• [About this exercise]: Please reproduce the data below exactly, from the first line through the line containing "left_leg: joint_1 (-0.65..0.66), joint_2", and leave every later line out.

• [Supplied material]:
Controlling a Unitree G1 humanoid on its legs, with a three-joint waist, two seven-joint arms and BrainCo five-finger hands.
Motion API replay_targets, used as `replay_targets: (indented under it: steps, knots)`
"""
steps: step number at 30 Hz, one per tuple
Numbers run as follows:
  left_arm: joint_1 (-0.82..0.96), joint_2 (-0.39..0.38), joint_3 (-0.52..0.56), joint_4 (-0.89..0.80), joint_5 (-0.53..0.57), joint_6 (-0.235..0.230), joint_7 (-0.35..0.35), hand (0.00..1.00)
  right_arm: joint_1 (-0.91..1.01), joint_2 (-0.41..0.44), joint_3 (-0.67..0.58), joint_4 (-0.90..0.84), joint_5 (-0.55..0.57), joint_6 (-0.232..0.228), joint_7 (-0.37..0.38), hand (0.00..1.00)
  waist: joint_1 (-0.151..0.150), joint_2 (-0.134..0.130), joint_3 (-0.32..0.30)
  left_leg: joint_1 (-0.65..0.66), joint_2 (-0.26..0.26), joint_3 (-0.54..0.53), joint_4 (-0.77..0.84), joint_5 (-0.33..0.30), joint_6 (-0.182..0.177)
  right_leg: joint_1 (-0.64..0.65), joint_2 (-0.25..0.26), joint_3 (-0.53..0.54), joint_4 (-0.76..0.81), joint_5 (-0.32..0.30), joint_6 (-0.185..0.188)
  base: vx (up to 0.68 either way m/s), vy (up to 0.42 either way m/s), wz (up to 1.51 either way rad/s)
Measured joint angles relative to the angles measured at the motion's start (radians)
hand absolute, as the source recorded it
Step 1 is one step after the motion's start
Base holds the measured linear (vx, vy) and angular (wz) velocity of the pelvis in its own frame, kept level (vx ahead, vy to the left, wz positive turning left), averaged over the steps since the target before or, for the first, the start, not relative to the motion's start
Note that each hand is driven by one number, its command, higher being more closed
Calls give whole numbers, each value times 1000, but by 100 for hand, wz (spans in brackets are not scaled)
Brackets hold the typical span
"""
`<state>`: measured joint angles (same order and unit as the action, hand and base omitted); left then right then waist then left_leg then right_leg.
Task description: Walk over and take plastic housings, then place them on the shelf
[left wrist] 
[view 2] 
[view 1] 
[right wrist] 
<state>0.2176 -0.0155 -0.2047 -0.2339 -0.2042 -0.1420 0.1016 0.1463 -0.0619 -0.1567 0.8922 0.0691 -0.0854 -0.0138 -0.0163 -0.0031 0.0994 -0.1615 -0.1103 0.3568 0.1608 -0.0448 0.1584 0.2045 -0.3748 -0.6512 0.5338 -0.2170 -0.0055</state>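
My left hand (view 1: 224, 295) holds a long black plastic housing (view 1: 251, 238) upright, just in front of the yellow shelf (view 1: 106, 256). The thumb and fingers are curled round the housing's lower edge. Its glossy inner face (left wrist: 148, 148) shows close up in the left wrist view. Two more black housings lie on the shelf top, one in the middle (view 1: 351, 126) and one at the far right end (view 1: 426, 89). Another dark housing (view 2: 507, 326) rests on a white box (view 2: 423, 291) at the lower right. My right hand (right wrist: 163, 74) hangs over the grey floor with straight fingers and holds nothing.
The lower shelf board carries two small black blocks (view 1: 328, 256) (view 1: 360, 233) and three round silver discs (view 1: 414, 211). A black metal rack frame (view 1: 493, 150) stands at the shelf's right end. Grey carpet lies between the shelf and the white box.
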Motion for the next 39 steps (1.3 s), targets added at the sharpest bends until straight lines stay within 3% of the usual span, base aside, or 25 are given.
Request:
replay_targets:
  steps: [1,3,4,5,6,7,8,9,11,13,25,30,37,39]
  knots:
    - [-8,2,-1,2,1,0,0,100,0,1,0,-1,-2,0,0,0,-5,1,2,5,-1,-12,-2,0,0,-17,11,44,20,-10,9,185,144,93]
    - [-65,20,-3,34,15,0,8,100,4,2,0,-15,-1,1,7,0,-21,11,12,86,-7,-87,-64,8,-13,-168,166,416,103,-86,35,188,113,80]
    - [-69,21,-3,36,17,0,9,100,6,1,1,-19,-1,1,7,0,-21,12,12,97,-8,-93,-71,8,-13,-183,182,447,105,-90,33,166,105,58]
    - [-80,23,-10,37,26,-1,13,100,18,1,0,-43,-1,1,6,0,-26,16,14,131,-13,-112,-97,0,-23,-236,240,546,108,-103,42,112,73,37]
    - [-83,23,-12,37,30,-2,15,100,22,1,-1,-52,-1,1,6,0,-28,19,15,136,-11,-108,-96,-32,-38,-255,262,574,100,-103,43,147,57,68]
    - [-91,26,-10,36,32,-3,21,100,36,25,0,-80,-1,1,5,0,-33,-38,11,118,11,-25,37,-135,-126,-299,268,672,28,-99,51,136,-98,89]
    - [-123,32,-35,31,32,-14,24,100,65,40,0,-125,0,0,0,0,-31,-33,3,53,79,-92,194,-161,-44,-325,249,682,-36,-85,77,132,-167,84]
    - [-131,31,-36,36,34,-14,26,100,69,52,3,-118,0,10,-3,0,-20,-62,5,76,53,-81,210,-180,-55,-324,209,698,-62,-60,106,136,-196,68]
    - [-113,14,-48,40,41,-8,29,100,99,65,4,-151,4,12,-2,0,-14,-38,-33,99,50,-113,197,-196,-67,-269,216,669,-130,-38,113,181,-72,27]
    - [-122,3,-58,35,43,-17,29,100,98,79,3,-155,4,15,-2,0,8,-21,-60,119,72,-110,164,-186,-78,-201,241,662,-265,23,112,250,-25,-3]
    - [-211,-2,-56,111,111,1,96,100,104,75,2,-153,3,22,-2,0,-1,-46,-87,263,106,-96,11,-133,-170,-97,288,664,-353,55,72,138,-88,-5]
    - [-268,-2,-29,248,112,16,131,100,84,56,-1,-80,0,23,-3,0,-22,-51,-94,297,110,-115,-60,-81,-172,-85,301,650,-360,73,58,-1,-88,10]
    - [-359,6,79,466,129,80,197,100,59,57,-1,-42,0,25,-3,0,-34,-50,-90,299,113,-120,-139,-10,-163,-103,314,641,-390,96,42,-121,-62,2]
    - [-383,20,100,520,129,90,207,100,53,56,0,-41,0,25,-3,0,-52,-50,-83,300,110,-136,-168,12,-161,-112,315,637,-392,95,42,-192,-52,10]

• [Answer space]:
Controlling a Unitree G1 humanoid on its legs, with a three-joint waist, two seven-joint arms and BrainCo five-finger hands.
Motion API replay_targets, used as `replay_targets: (indented under it: steps, knots)`
"""
steps: step number at 30 Hz, one per tuple
Numbers run as follows:
  left_arm: joint_1 (-0.82..0.96), joint_2 (-0.39..0.38), joint_3 (-0.52..0.56), joint_4 (-0.89..0.80), joint_5 (-0.53..0.57), joint_6 (-0.235..0.230), joint_7 (-0.35..0.35), hand (0.00..1.00)
  right_arm: joint_1 (-0.91..1.01), joint_2 (-0.41..0.44), joint_3 (-0.67..0.58), joint_4 (-0.90..0.84), joint_5 (-0.55..0.57), joint_6 (-0.232..0.228), joint_7 (-0.37..0.38), hand (0.00..1.00)
  waist: joint_1 (-0.151..0.150), joint_2 (-0.134..0.130), joint_3 (-0.32..0.30)
  left_leg: joint_1 (-0.65..0.66), joint_2 (-0.26..0.26), joint_3 (-0.54..0.53), joint_4 (-0.77..0.84), joint_5 (-0.33..0.30), joint_6 (-0.182..0.177)

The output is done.